Required action:
Every line of the listing should be transcribed exactly, with nothing left out.

*** Information provided Section Begins ***

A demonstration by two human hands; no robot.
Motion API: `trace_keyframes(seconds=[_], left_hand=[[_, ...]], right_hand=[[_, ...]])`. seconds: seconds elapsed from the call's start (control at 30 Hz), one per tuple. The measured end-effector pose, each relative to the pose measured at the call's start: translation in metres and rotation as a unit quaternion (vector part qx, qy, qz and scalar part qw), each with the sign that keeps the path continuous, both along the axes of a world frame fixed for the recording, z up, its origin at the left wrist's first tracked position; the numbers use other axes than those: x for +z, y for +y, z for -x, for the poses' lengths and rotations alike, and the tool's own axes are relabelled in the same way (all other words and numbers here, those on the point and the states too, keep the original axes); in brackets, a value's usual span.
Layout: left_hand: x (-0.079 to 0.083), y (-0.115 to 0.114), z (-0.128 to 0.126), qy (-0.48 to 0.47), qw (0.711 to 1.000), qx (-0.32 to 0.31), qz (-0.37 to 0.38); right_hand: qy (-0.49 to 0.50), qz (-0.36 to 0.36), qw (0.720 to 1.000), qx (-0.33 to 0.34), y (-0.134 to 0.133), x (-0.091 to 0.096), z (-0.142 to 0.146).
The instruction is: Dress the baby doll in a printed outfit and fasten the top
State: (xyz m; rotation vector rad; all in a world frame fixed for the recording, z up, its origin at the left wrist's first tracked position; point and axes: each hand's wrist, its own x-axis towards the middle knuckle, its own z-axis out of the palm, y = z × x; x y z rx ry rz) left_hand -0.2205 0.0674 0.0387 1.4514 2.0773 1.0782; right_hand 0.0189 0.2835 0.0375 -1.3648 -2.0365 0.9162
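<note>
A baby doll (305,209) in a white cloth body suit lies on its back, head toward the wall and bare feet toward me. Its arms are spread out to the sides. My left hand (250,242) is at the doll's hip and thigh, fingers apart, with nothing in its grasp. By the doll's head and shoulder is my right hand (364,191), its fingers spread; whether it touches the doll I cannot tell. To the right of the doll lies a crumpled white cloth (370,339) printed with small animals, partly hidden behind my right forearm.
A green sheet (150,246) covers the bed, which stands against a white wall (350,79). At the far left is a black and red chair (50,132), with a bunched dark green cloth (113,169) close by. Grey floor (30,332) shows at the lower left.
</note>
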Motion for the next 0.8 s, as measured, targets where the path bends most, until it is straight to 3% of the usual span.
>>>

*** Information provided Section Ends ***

Answer area:
A demonstration by two human hands; no robot.
Motion API: `trace_keyframes(seconds=[_], left_hand=[[_, ...]], right_hand=[[_, ...]])`. seconds: seconds elapsed from the call's start (control at 30 Hz), one per tuple. The measured end-effector pose, each relative to the pose measured at the call's start: translation in metres and rotation as a unit quaternion (vector part qx, qy, qz and scalar part qw), each with the sign that keeps the path continuous, both along the axes of a world frame fixed for the recording, z up, its origin at the left wrist's first tracked position; the numbers use other axes than those: x for +z, y for +y, z for -x, for the poses' lengths and rotations alike, and the tool's own axes are relabelled in the same way (all other words and numbers here, those on the point and the states too, keep the original axes); in brackets, a value's usual span.
Layout: left_hand: x (-0.079 to 0.083), y (-0.115 to 0.114), z (-0.128 to 0.126), qy (-0.48 to 0.47), qw (0.711 to 1.000), qx (-0.32 to 0.31), qz (-0.37 to 0.38); right_hand: qy (-0.49 to 0.50), qz (-0.36 to 0.36), qw (0.720 to 1.000), qx (-0.33 to 0.34), y (-0.134 to 0.133), x (-0.091 to 0.096), z (-0.142 to 0.146).
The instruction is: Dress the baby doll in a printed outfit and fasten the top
State: (xyz m; rotation vector rad; all in a world frame fixed for the recording, z up, its origin at the left wrist's first tracked position; point and axes: each hand's wrist, its own x-axis towards the middle knuckle, its own z-axis out of the palm, y = z × x; x y z rx ry rz) left_hand -0.2205 0.0674 0.0387 1.4514 2.0773 1.0782; right_hand 0.0189 0.2835 0.0375 -1.3648 -2.0365 0.9162
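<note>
A baby doll (305,209) in a white cloth body suit lies on its back, head toward the wall and bare feet toward me. Its arms are spread out to the sides. My left hand (250,242) is at the doll's hip and thigh, fingers apart, with nothing in its grasp. By the doll's head and shoulder is my right hand (364,191), its fingers spread; whether it touches the doll I cannot tell. To the right of the doll lies a crumpled white cloth (370,339) printed with small animals, partly hidden behind my right forearm.
A green sheet (150,246) covers the bed, which stands against a white wall (350,79). At the far left is a black and red chair (50,132), with a bunched dark green cloth (113,169) close by. Grey floor (30,332) shows at the lower left.
</note>
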Motion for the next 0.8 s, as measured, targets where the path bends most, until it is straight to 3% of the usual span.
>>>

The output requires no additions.